Thursday, March 4, 2010

Dear Mom,

I had a dream about you last night.

You and Nana were dressing me as if I were two years old. You had put a purple, collared shirt on me (very similar to the purple peasant shirt that you bought for me last year but with a business-casual type of collar). Over it, Nana had put a darker purple long sleeved shirt. The lighter purple shirt-sleeves were sticking out of the darker shirt and I was fiddling with them because I knew how ridiculous it looked.

You stepped back to evaluate your work while Nana continued to fiddle and fuss. She asked your opinion and you said "well, I would have put the collar up more" (referring to the shirt that you had chosen for me). Nana adjusted it and the dream went hazy.

You would read so much into this dream and we would get swept away into a conversation about my dreamworld, about my two mothers, about what a wonderful balance our three dominant personalities have managed to achieve.

I can't believe that we're losing you but I'm not fighting it, either. Am I a bad daughter? Should I be railing against this? We've been railing against it for over a year and we've had such awful luck. My heart is in denial; it hopes that you will rise from your bed a cured woman after some time of well-deserved rest. My spirit, though, is tired. Tired and guilty and horribly, terribly sad. And so I am done believing or hoping or stressing about this journey. My breast is split down the middle and I am flayed open. Life is painting me with experience and I am just lying prone, functioning at minimum capacity just as you are. I am barely here.

In awhile life's brush will leave me. I will sew myself back up -- I will be a whole woman again, but a woman painted by your life, your journey, your death and my interaction with it all.

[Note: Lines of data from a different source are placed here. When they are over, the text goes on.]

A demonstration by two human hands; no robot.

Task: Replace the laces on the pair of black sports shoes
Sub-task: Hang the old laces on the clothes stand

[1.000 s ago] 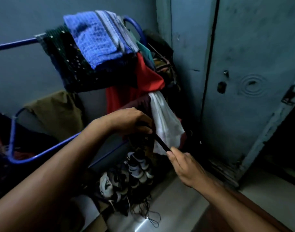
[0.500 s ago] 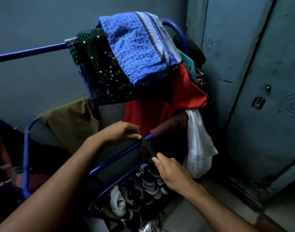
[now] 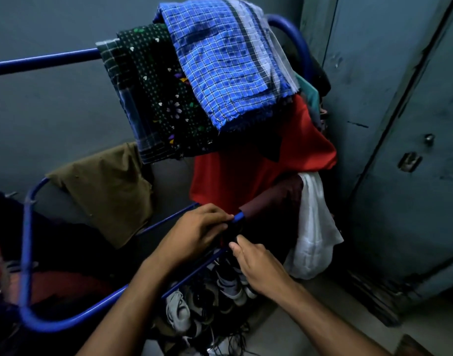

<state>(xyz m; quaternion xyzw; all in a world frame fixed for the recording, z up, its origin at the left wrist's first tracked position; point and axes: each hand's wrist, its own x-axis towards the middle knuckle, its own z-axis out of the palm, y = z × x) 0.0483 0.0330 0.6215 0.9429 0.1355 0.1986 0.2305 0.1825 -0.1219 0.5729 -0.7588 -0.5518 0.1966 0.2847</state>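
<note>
Both hands met at a rack rail (image 3: 239,216), the left hand (image 3: 192,235) just left of the grip and the right hand (image 3: 258,263) just below it, their fingertips close together over a dark strip (image 3: 231,231) too dim to make out. Shoes (image 3: 230,289) lay below the grip, under the rails. Cloths (image 3: 220,60) hung above it on the top rail; another cloth (image 3: 315,227) hung just right. A door (image 3: 400,124) stood further right, a wall (image 3: 40,111) behind.
</note>
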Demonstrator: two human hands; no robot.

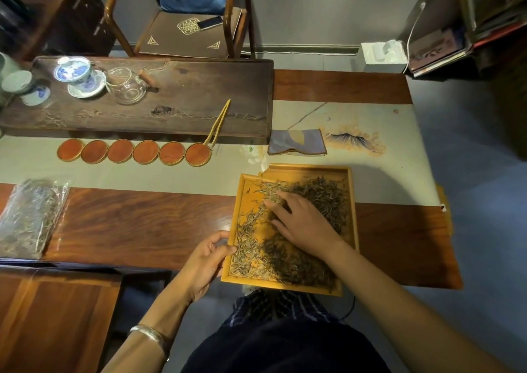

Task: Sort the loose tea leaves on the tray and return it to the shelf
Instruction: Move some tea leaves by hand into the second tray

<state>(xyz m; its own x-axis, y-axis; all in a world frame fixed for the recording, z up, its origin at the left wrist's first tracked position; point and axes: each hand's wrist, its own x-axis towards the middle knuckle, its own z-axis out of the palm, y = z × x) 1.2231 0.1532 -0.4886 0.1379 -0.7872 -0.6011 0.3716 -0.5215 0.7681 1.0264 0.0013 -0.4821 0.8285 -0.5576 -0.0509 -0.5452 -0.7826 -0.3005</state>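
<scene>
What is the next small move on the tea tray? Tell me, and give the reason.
Probably sweep the right hand leftward, drawing more pale leaves out of the dark leaves. Its straight fingers already rest where the two kinds mix, and the left hand grips the tray at its left rim, steadying it.

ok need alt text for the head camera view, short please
Seen from above, a person's right hand spreads pale and dark tea leaves in a wooden tray on a table, while the left hand grips the tray's left edge. Behind it lie six round coasters, tongs and a tea set.
</scene>
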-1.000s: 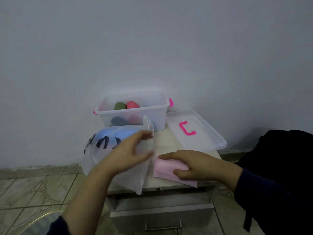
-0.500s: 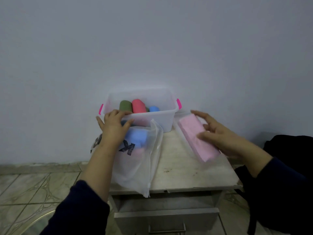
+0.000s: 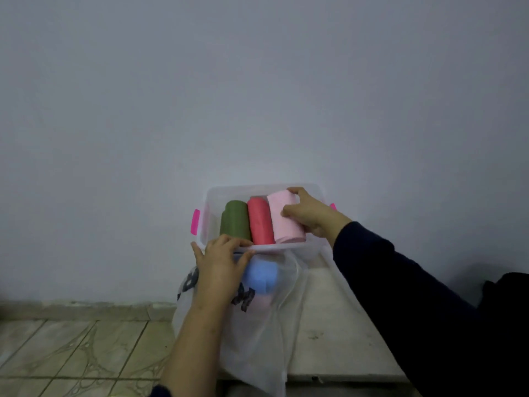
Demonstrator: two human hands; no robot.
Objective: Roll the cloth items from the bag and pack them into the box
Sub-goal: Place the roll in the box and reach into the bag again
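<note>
Right hand (image 3: pixel 307 214) grips pink roll (image 3: pixel 284 217) in box (image 3: pixel 259 248); left hand (image 3: pixel 220 260) apparently steadies rim.

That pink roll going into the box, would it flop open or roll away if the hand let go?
The pink roll looks like soft cloth, so probably light and squashy under the right hand. It lies against the red roll inside the box, so it likely stays put. Loose, it might unroll a little.
</note>
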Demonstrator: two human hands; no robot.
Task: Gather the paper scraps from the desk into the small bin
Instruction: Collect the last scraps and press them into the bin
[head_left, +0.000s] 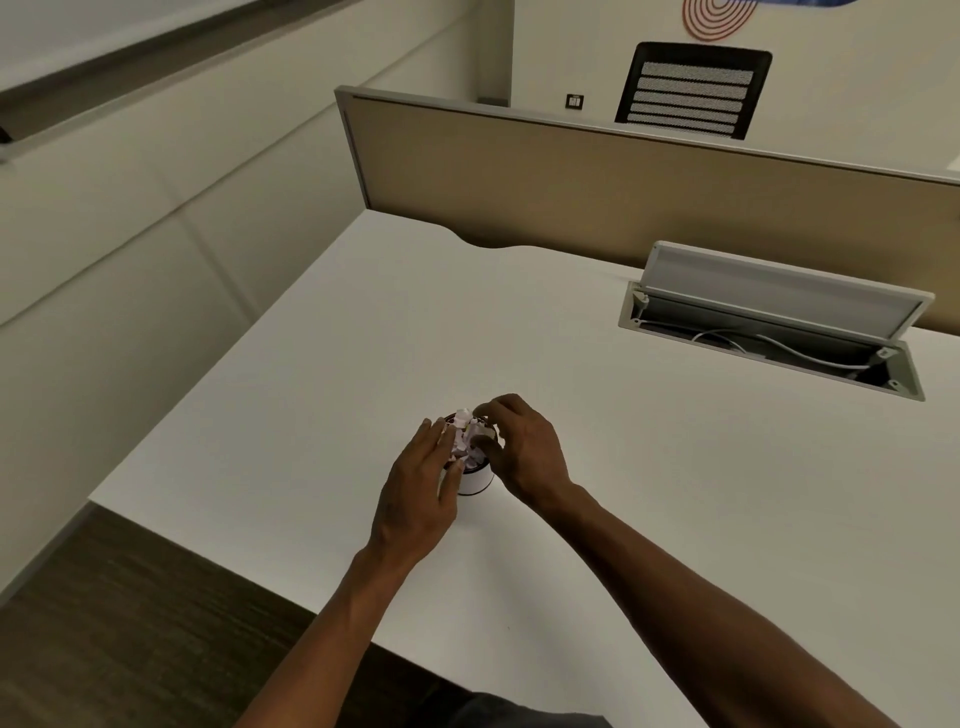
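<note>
Paper scraps (466, 437) in small bin (477, 480) on desk (649, 467); partition (571, 171) behind.

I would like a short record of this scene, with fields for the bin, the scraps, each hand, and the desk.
bin: small white bin, upright on the desk
scraps: paper scraps heaped above the bin's rim
left hand: left hand with straight fingers against the bin's left side
right hand: right hand over the bin, fingers curled at the scraps
desk: white desk; no loose scraps visible on it
background: open cable tray, partition, black chair
</note>
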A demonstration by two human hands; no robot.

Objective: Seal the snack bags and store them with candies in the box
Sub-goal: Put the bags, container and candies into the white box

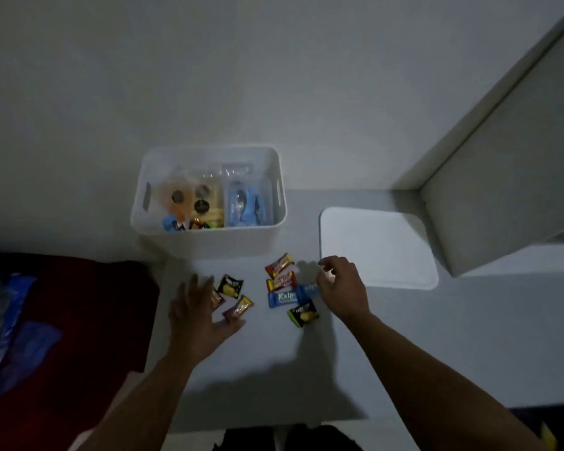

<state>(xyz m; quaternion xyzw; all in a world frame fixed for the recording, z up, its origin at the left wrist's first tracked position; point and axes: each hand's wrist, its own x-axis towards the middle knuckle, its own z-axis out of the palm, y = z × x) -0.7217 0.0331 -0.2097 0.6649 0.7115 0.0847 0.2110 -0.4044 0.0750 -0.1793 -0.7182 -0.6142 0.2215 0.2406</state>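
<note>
A white plastic box (275, 177) stands at the back of the white table, holding sealed snack bags and a few candies. Several wrapped candies lie in front of it: a black one (230, 285) and a maroon one (238, 309) near my left hand (197, 315), two red ones (279, 265), a blue one (282, 298) and a black-yellow one (303, 313) near my right hand (342, 289). My left hand lies flat with fingers spread, partly over a candy. My right hand's fingers curl above a second blue candy (308, 289); whether they hold anything is not visible.
The box's white lid (378, 249) lies flat to the right. A dark red cloth (72, 320) and a blue plastic bag (4, 317) lie at the left. A white cabinet panel (508, 157) rises at the right. A wall stands behind the box.
</note>
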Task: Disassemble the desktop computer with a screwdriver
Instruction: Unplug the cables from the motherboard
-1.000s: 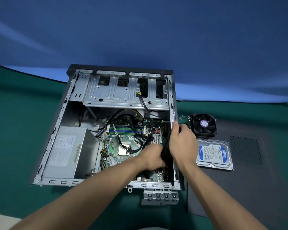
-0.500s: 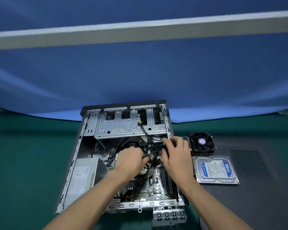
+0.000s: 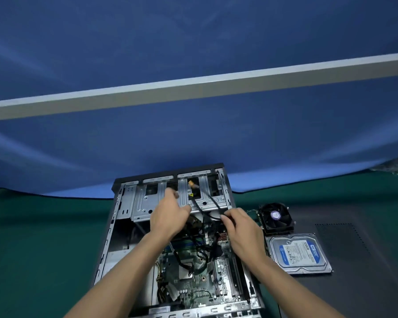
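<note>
The open desktop case (image 3: 115, 226) lies flat on the green mat, with its green motherboard (image 3: 193, 283) exposed. My left hand (image 3: 168, 214) reaches over the silver drive cage (image 3: 147, 200) at the far end, fingers loosely spread and blurred. My right hand (image 3: 241, 232) pinches a black cable (image 3: 213, 200) that runs up to the drive cage, next to a second black cable with a yellow connector (image 3: 191, 184). No screwdriver is in view.
A black CPU fan with heatsink (image 3: 275, 218) and a blue-labelled hard drive (image 3: 299, 252) lie right of the case on the dark side panel (image 3: 354, 260). A blue backdrop with a pale bar (image 3: 193, 88) rises behind.
Both hands moved from the middle of the motherboard to the drive cage end. The right hand took hold of a black cable. The view tilted upward.
</note>
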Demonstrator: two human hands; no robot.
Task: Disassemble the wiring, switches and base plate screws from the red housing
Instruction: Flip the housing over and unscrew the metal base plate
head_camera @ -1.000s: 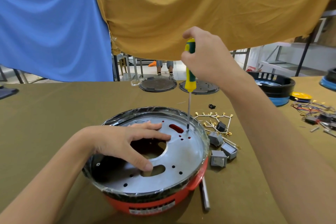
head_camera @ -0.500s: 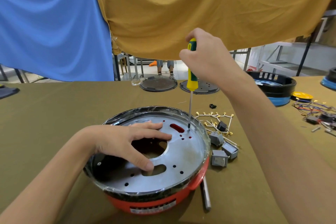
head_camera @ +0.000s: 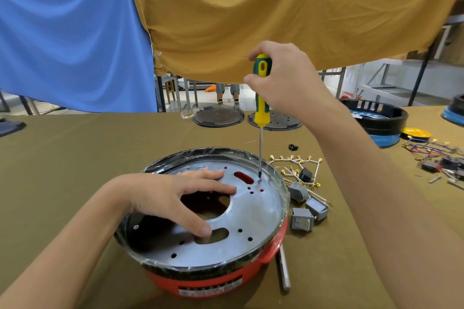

You've been hanging on for just over a week and it's so deceptive. You'll make little noises and your eyes will flutter open and your breathing quickens when we talk to you. Are you listening? Are you there? The doctors and nurses don't seem to think so but I know that you're still in the body that has treated you so unfairly. I want to soothe you. I want to hold you and tell you that we understand if you have to let go. I think, though, that you're still fighting and I feel so guilty for not fighting with you.

Two weeks ago you told me that you wanted to try a new approach. You wanted to lie in bed and just be sick for awhile. I reasoned it out with you, encouraging the idea because your previous modus operandi wasn't working out. Was our reasoning partly responsible for your bodily deterioration?

I cannot write anymore. We'll talk tomorrow-- I'll tell you what I hope will ease your pains, I'll tell you that we've got it all under control. I'll tell you that I'll miss you but that we'll be okay. I don't know if I'll be telling you the truth or not.